When output_mode="raw" or output_mode="both", this stage builds:

  • translation_metadata

translation_metadata contains:

  • target_lang
  • translation
  • segmented_translation

When output_mode="raw", the final translated text column is dropped after metadata is constructed. This is useful when downstream consumers want metadata-rich output without keeping a separate top-level translated text column.

This stage also drops internal helper columns such as:

  • _translation_map
  • _segmented_translation_map

7. MergeFaithScoresStage

When merge_scores=True, FAITH scores are merged into the existing translation_metadata JSON under faith_scores.

At that point, the final row contains:

  • the original source columns
  • translation runtime and error columns
  • FAITH score columns
  • translation_metadata

Skip/Restore Path

When skip_translated=True, the pipeline inserts two additional stages:

  • SkipExistingTranslationsStage
  • RestoreSkippedRowsStage

SkipExistingTranslationsStage removes rows that already have a non-empty translation column from the DataFrame and stores them temporarily in DocumentBatch._metadata["_skipped_rows_state"].
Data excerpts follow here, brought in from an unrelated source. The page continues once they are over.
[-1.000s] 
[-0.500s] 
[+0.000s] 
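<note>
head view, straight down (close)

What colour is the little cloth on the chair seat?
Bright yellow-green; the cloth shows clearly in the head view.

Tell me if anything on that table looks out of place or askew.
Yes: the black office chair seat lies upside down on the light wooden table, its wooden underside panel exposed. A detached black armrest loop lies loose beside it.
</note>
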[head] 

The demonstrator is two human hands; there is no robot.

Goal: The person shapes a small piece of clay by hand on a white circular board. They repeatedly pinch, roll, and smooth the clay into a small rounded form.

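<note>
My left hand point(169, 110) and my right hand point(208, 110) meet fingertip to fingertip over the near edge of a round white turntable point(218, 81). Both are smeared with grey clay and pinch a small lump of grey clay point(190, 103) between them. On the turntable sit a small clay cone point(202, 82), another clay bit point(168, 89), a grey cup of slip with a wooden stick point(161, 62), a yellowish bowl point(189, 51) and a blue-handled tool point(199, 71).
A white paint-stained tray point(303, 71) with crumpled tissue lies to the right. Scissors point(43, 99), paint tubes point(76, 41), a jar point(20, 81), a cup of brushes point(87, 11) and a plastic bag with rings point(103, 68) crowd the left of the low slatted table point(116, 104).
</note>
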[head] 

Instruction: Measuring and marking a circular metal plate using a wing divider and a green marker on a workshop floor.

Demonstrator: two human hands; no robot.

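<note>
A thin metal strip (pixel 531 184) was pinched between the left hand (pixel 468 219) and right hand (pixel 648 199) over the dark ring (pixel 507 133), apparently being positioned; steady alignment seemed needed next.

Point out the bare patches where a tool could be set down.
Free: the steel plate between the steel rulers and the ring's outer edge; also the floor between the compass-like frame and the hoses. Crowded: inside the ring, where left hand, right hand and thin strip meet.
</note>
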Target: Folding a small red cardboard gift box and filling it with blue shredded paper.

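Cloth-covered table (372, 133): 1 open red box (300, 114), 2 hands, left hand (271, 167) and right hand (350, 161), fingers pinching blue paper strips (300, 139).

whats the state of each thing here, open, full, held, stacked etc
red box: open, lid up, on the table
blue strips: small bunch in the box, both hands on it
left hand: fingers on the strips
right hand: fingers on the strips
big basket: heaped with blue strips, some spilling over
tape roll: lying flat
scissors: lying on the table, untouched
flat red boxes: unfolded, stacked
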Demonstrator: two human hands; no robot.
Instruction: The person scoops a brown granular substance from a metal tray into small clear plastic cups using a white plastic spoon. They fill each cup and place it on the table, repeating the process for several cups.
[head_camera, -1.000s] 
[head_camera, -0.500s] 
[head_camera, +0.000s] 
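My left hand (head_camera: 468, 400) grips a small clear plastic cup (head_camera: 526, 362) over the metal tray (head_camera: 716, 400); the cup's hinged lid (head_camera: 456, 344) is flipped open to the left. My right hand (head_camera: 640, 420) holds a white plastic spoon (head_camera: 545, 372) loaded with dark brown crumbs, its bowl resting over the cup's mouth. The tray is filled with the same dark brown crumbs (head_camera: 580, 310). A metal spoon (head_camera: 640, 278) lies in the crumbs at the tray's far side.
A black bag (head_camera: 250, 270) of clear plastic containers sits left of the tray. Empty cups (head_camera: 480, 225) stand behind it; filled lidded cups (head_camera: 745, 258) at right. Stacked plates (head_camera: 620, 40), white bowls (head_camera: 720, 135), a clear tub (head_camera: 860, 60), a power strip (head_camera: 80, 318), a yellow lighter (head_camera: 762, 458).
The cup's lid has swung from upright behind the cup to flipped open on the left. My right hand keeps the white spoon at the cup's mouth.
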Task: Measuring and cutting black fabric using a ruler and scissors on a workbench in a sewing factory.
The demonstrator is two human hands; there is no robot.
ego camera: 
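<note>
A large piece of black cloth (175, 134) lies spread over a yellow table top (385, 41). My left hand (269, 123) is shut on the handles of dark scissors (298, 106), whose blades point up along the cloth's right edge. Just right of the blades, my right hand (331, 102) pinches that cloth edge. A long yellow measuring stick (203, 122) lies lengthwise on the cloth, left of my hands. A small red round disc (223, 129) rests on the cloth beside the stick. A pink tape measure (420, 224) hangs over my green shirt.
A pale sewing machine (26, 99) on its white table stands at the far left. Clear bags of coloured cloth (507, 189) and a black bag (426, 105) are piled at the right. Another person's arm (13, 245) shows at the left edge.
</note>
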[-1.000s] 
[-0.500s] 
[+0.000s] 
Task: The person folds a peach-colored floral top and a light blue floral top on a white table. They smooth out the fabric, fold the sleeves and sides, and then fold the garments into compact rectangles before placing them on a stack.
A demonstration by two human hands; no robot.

RestoreSkippedRowsStage restores those rows later, fills in any missing score/metadata columns with defaults, and sorts them back into the original row order.

Quality Evaluation

FAITH Scoring

Enable FAITH scoring inside the translation pipeline when you want model-based adequacy checks on translated output:

1TranslationStage(
2 client=client,
3 model_name="openai/gpt-oss-120b",
4 source_lang="en",
5 target_lang="de",
6 text_field="text",
7 enable_faith_eval=True,
8 faith_threshold=2.5,
9)

FAITH scores are merged into the output when output_mode="raw" or output_mode="both".

Round-Trip Metrics

Backtranslation uses a second translation pass with reversed languages, followed by TextQualityMetricStage:

1from nemo_curator.stages.text.experimental.translation import TextQualityMetricStage, TranslationStage
2
3pipeline.add_stage(
4 TranslationStage(
5 client=client,
6 model_name="openai/gpt-oss-120b",
7 source_lang="hi",
8 target_lang="en",
9 text_field="translated_text",
10 output_field="backtranslated_text",
11 output_mode="both",
12 )
13)
14pipeline.add_stage(
15 TextQualityMetricStage(
16 reference_text_field="text",
17 hypothesis_text_field="backtranslated_text",
18 metrics=[
19 {"type": "sacrebleu", "threshold": 20.0},
20 {"type": "chrf", "threshold": 40.0},
21 ],
22 )
23)

Supported metric types are:

  • sacrebleu
  • chrf
  • ter

Backend Selection

Use backend_type to switch between translation backends:

  • llm: OpenAI-compatible async client
  • google: Google translation backend
  • aws: AWS translation backend
  • nmt: NMT service backend

For non-LLM backends, pass backend-specific settings through backend_config.

Notes

  • The translation package is designed for pipeline execution. Avoid converting large datasets to pandas on the driver just to orchestrate translation.
  • For structured inputs, wildcard paths and nested paths are first-class inputs to the library. You do not need to flatten records manually before calling TranslationStage.